# [WHAT IS NEEDED]
Give the data again exactly as written, without any of its pictures.
*** DATASET CONTENT ***
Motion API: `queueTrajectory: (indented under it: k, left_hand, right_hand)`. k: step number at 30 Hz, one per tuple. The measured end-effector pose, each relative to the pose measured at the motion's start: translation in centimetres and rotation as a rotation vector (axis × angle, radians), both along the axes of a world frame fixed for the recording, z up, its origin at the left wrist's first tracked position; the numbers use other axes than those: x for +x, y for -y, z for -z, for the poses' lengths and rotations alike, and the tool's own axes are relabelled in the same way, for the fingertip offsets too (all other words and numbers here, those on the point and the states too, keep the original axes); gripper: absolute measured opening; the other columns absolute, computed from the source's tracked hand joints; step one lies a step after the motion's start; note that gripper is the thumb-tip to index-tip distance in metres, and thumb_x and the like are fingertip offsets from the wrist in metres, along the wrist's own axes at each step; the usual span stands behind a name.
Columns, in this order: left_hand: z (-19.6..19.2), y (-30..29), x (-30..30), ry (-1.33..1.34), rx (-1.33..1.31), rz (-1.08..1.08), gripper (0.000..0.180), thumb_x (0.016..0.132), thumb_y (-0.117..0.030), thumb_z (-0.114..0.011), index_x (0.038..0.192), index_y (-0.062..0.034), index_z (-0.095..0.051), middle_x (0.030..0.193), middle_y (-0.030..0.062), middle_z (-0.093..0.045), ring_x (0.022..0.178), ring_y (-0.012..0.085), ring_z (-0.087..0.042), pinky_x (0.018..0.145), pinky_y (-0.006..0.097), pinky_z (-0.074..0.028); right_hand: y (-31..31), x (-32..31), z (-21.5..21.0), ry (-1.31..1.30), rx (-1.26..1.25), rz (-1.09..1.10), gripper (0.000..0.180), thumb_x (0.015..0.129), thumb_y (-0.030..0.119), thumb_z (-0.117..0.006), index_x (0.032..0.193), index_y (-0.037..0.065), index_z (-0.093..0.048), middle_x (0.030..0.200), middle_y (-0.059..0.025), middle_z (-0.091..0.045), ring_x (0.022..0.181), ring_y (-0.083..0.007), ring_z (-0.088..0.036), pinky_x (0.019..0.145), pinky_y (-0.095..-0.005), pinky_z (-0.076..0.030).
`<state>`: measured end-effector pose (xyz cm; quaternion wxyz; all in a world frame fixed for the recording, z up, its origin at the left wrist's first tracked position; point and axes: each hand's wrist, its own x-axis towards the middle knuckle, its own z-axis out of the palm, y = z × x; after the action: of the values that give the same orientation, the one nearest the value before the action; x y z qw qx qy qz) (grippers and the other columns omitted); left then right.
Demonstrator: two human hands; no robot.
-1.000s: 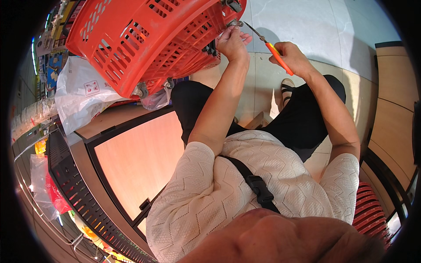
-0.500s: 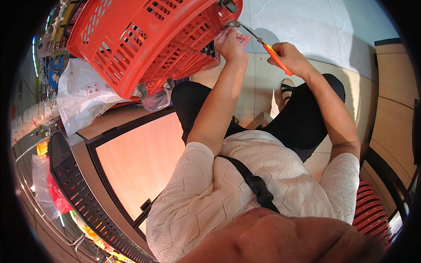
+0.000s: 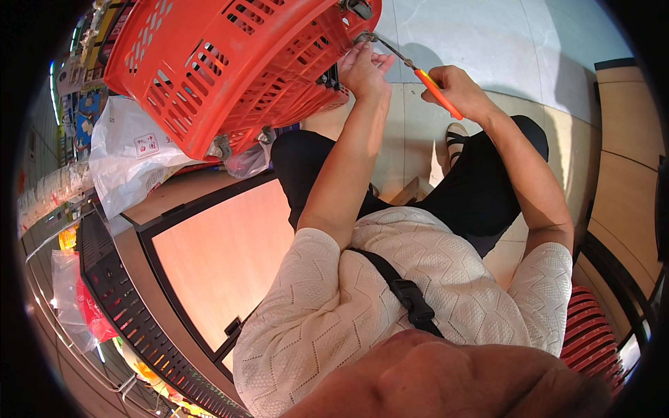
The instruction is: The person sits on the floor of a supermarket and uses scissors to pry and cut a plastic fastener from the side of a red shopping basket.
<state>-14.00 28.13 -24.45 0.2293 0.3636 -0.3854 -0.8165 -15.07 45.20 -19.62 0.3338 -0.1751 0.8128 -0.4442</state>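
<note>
A red plastic shopping basket [image 3: 230, 63] lies tipped over across my lap, its underside and small wheels showing. My left hand [image 3: 364, 70] presses against the basket's corner beside a metal wheel fitting [image 3: 357, 8]. My right hand [image 3: 460, 90] is closed around the orange handle of a screwdriver [image 3: 418, 73]. The screwdriver's thin metal shaft reaches up and left, and its tip meets the fitting at the basket's corner. I am seated, in black trousers and a cream knitted top.
A wooden counter top with a dark frame [image 3: 216, 272] stands to my left. White plastic bags [image 3: 132, 157] lie past it. A black wire shelf [image 3: 118, 306] runs along the lower left. Pale floor tiles [image 3: 488, 35] lie ahead, with wooden panelling [image 3: 627, 160] at right.
The basket has shifted slightly up and to the right. Both hands stay at its corner, with the screwdriver still at the fitting.
</note>
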Motion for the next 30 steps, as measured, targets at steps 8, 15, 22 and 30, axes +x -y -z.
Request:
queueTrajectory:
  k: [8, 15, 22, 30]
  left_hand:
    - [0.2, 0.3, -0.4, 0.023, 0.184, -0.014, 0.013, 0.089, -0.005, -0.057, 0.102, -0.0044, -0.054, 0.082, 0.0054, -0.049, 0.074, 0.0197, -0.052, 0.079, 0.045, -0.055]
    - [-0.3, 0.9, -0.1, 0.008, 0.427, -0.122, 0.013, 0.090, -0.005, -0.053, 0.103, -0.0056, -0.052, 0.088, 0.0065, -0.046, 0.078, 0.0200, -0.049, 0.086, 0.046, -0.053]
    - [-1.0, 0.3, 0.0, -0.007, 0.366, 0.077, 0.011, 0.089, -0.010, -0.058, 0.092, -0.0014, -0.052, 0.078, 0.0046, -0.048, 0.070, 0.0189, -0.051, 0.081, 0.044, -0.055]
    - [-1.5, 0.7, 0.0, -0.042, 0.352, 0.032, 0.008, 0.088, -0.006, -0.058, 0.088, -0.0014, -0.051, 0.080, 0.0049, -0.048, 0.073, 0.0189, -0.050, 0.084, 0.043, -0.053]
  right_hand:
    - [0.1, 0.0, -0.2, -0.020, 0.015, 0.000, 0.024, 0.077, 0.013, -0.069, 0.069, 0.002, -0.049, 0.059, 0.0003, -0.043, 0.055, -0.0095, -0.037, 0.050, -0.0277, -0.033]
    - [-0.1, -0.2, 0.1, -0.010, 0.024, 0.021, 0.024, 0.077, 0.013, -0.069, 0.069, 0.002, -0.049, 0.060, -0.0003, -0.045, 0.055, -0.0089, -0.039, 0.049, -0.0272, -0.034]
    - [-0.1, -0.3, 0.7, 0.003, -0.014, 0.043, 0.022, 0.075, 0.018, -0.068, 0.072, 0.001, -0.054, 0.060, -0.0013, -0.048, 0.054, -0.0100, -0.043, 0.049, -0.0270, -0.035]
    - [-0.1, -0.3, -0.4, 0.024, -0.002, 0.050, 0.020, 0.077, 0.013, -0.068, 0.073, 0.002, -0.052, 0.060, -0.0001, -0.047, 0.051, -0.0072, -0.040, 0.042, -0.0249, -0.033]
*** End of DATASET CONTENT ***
# [THE ANSWER]
Motion API: `queueTrajectory: (indented under it: k, left_hand, right_hand)`. k: step number at 30 Hz, one per tuple. The measured end-effector pose, each relative to the pose measured at the motion's start: translation in centimetres and rotation as a rotation vector (axis × angle, radians), both along the axes of a world frame fixed for the recording, z up, its origin at the left wrist's first tracked position; the numbers use other axes than those: x for +x, y for -y, z for -z, for the poses' lengths and rotations alike, and the tool's own axes are relabelled in the same way, for the fingertip offsets too (all other words and numbers here, those on the point and the states too, keep the original axes); gripper: absolute measured opening; the other columns absolute, computed from the source's tracked hand joints; step one lies a step after the motion's start; note that gripper is the thumb-tip to index-tip distance in metres, and thumb_x and the like are fingertip offsets from the wrist in metres, along the wrist's own axes at each step; the usual span stands behind a name.
Columns, in this order: left_hand: z (-19.6..19.2), y (-30..29), x (-30..30), ry (-1.33..1.34), rx (-1.33..1.31), rz (-1.08..1.08), gripper (0.000..0.180), thumb_x (0.016..0.132), thumb_y (-0.117..0.030), thumb_z (-0.114..0.011), index_x (0.038..0.192), index_y (-0.062..0.034), index_z (-0.095..0.051), middle_x (0.030..0.193), middle_y (-0.030..0.062), middle_z (-0.093..0.045), ring_x (0.022..0.178), ring_y (-0.012..0.085), ring_z (-0.087..0.042), pinky_x (0.018..0.145), pinky_y (-0.006..0.097), pinky_z (-0.074..0.028); right_hand: y (-31..31), x (-32..31), z (-21.5..21.0), ry (-1.31..1.30), rx (-1.26..1.25), rz (-1.09..1.10), gripper (0.000..0.180), thumb_x (0.015..0.129), thumb_y (-0.030..0.119), thumb_z (-0.117..0.006), index_x (0.032..0.193), index_y (-0.037..0.065), index_z (-0.093..0.048), middle_x (0.030..0.200), middle_y (-0.059..0.025), middle_z (-0.091..0.045), ring_x (0.022..0.181), ring_y (-0.083..0.007), ring_z (-0.088..0.036), pinky_x (0.019..0.145), pinky_y (-0.095..-0.005), pinky_z (-0.076..0.030).
`<state>`: measured end-effector pose (xyz cm; quaternion wxyz; all in a world frame fixed for the recording, z up, its origin at the left wrist's first tracked position; point and axes: each hand's wrist, its own x-axis towards the middle knuckle, its own z-axis out of the palm, y = z × x; after the action: of the values that give the same orientation, the one nearest the value before the action; x y z qw qx qy qz) (grippers and the other columns omitted); left then right.
Demonstrator: two human hands; no robot.
-1.000s: 
-0.500s: 
+0.000s: 
The instruction is: The person sits on the floor of a supermarket and uses scissors to pry and cut a plastic fastener from the side of a red shopping basket.
<state>-14.00 28.13 -24.45 0.2293 0.3636 -0.3854 -0.8165 -15.07 45.20 -19.62 0.3338 -0.1751 0.8128 -0.4442</state>
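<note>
A red plastic shopping basket [image 3: 230, 63] lies tipped over across my lap, its underside and small wheels showing. My left hand [image 3: 364, 70] presses against the basket's corner beside a metal wheel fitting [image 3: 357, 8]. My right hand [image 3: 460, 90] is closed around the orange handle of a screwdriver [image 3: 418, 73]. The screwdriver's thin metal shaft reaches up and left, and its tip meets the fitting at the basket's corner. I am seated, in black trousers and a cream knitted top.
A wooden counter top with a dark frame [image 3: 216, 272] stands to my left. White plastic bags [image 3: 132, 157] lie past it. A black wire shelf [image 3: 118, 306] runs along the lower left. Pale floor tiles [image 3: 488, 35] lie ahead, with wooden panelling [image 3: 627, 160] at right.
The basket has shifted slightly up and to the right. Both hands stay at its corner, with the screwdriver still at the fitting.
</note>
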Motion for the next 30 steps, as measured, targets at steps 8, 15, 22 and 30, axes +x -y -z.
Request:
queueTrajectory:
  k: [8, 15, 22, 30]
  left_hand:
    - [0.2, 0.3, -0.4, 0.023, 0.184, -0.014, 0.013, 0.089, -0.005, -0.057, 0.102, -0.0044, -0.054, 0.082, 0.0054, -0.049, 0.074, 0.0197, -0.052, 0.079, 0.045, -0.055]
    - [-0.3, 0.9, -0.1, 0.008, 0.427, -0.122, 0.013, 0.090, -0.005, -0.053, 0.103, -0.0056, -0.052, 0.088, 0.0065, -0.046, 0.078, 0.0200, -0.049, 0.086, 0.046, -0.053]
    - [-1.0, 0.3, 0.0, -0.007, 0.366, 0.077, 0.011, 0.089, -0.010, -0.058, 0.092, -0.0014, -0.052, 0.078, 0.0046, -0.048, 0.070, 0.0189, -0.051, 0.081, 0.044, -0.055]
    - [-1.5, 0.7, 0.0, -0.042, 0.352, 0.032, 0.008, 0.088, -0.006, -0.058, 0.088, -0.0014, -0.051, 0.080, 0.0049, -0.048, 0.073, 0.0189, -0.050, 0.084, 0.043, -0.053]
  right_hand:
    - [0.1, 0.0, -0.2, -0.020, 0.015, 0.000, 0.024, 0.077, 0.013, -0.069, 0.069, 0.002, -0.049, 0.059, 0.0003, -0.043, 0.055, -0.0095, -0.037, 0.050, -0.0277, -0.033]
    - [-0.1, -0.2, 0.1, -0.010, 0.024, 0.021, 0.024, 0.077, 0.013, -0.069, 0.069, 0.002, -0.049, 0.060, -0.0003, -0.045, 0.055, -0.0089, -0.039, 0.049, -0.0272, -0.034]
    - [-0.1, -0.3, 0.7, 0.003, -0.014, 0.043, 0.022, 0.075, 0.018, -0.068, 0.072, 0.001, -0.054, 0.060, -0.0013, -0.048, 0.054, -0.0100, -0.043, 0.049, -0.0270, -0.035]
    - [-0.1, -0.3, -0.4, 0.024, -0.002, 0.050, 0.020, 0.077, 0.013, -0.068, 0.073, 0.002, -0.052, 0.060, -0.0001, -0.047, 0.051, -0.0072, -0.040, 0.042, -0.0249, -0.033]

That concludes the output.